### TASK INSTRUCTIONS
Search the entries for the word "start" and return every line where it is found.

### RECORD EXCERPTS
- Opening Delimiter -

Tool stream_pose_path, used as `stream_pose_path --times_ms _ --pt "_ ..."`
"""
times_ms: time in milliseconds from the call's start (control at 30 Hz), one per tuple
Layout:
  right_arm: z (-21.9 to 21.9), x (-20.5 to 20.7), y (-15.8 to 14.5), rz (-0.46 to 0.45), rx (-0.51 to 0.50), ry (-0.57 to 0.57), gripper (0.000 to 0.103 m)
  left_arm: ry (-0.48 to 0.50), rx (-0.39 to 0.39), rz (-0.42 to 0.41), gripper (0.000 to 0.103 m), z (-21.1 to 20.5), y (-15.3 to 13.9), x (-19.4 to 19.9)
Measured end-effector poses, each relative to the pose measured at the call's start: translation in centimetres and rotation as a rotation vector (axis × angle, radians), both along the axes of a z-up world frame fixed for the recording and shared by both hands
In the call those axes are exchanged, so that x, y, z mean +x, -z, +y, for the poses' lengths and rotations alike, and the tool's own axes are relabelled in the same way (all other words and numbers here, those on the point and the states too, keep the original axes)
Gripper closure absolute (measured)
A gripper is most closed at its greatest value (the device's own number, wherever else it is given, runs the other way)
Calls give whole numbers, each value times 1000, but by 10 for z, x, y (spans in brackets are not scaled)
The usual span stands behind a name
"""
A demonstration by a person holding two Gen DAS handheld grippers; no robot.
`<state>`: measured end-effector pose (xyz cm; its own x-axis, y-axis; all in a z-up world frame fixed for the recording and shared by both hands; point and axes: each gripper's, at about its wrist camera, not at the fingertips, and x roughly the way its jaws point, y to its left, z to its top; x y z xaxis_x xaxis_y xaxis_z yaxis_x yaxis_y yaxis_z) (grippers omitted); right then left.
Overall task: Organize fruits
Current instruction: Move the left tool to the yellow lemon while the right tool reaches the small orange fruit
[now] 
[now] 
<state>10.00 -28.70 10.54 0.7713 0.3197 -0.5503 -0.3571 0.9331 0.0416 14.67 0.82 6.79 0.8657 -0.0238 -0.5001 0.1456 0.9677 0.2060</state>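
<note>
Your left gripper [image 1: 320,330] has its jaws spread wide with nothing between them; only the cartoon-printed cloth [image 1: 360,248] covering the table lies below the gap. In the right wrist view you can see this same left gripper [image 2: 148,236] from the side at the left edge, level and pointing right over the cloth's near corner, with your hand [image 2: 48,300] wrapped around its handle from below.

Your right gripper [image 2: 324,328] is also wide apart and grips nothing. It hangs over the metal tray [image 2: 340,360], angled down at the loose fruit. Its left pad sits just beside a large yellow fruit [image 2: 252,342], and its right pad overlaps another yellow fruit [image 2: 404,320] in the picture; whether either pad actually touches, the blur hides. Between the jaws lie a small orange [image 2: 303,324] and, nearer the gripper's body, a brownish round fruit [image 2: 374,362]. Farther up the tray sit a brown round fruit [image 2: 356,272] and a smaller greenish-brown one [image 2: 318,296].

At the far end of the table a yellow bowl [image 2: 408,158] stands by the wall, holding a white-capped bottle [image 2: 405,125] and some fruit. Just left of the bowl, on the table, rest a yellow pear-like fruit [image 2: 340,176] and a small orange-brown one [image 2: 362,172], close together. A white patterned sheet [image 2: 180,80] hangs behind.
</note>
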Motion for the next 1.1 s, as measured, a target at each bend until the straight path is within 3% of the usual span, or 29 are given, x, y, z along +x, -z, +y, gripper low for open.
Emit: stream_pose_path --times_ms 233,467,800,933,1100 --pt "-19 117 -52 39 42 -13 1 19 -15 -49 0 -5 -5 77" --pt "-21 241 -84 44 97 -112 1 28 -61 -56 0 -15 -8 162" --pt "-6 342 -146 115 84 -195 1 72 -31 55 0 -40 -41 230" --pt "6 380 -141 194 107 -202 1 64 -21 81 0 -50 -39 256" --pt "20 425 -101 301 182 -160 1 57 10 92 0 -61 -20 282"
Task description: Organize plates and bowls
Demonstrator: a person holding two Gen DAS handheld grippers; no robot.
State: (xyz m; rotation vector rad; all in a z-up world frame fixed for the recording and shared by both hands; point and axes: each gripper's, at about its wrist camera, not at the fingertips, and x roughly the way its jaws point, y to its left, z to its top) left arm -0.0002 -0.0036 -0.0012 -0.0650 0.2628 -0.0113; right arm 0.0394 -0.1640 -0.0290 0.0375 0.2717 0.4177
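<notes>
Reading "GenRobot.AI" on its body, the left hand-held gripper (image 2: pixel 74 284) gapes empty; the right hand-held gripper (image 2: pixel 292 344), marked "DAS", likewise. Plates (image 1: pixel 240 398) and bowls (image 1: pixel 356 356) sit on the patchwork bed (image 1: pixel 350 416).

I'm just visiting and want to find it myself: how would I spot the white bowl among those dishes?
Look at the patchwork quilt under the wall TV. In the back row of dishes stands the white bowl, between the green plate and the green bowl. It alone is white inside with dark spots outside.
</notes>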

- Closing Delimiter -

### EXPECTED ANSWER
times_ms: time in milliseconds from the call's start (control at 30 Hz), one per tuple
Measured end-effector poses, each relative to the pose measured at the call's start: translation in centimetres and rotation as a rotation vector (axis × angle, radians), both along the axes of a z-up world frame fixed for the recording and shared by both hands

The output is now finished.